### TASK BRIEF
Scan the material below for lines with the word "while" and reply with how many there are, nothing else.

### LISTED RECORDS
+ + + + + + +

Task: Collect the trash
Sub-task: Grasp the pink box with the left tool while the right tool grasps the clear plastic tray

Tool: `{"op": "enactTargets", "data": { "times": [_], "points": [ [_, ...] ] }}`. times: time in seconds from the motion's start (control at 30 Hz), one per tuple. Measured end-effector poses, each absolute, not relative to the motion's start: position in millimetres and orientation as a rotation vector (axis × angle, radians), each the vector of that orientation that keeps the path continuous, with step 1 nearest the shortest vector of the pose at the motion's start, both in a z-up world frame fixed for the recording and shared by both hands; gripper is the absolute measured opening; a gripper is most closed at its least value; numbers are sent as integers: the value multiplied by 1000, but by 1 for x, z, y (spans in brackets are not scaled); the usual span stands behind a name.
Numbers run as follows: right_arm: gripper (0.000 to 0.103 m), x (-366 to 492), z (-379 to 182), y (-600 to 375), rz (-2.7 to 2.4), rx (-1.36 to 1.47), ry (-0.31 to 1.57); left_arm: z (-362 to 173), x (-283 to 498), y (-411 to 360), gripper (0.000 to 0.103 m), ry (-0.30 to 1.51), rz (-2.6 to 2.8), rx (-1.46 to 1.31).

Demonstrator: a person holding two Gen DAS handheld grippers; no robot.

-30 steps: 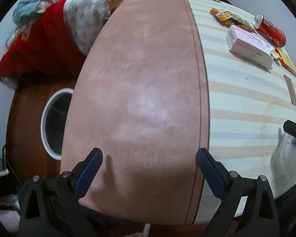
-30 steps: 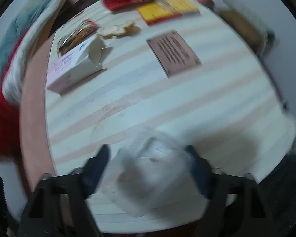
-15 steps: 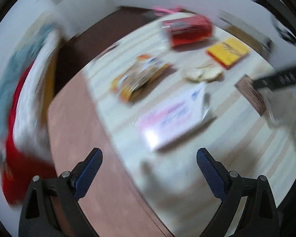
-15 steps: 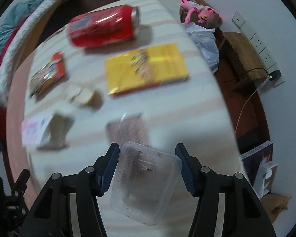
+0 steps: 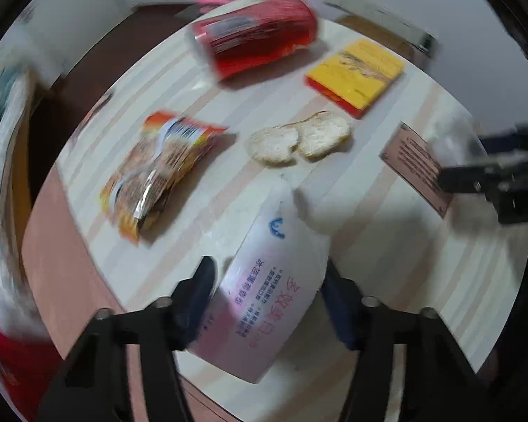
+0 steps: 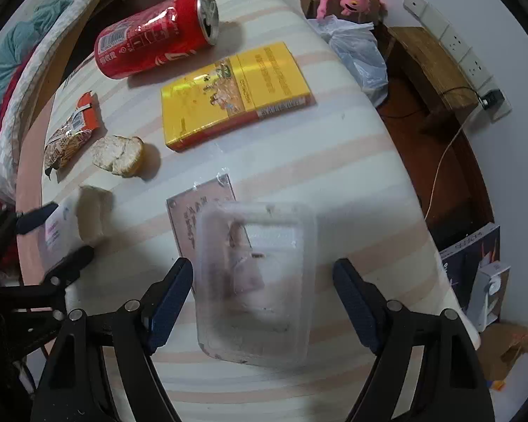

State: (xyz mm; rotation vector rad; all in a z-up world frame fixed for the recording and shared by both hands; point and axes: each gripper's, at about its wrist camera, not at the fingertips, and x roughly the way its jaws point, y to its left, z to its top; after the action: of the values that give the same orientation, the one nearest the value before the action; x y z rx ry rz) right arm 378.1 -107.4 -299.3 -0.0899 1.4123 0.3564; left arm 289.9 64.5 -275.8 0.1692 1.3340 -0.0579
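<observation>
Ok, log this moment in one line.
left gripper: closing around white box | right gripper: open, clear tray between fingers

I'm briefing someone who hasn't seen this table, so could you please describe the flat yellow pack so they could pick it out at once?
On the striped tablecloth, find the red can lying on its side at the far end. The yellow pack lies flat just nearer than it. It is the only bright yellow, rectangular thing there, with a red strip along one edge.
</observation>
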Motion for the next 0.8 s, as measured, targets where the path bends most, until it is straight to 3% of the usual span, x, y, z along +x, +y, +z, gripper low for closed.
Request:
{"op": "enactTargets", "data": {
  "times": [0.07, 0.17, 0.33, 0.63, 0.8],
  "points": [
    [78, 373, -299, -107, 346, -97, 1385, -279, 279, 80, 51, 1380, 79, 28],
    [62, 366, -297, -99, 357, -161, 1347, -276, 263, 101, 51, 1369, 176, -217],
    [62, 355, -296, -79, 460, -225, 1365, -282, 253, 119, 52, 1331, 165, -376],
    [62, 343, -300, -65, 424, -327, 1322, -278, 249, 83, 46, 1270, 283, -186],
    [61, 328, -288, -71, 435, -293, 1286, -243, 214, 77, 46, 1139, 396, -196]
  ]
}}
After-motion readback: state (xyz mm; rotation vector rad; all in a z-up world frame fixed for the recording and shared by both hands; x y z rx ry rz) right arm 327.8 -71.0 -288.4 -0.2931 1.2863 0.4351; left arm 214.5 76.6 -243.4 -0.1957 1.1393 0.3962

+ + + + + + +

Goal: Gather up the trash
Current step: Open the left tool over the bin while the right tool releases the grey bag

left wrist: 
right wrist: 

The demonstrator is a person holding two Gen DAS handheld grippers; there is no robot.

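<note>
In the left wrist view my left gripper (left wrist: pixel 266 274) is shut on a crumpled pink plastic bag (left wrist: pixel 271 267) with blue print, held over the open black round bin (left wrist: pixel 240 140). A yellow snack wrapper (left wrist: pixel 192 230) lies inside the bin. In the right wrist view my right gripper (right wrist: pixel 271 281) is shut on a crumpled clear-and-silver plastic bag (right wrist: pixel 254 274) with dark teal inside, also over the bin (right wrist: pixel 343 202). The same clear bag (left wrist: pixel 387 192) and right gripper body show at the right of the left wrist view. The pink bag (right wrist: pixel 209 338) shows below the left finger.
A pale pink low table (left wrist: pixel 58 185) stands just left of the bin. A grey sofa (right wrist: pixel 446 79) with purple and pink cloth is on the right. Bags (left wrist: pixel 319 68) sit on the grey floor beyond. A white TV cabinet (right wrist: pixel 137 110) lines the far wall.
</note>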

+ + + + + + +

### OUTPUT BELOW
2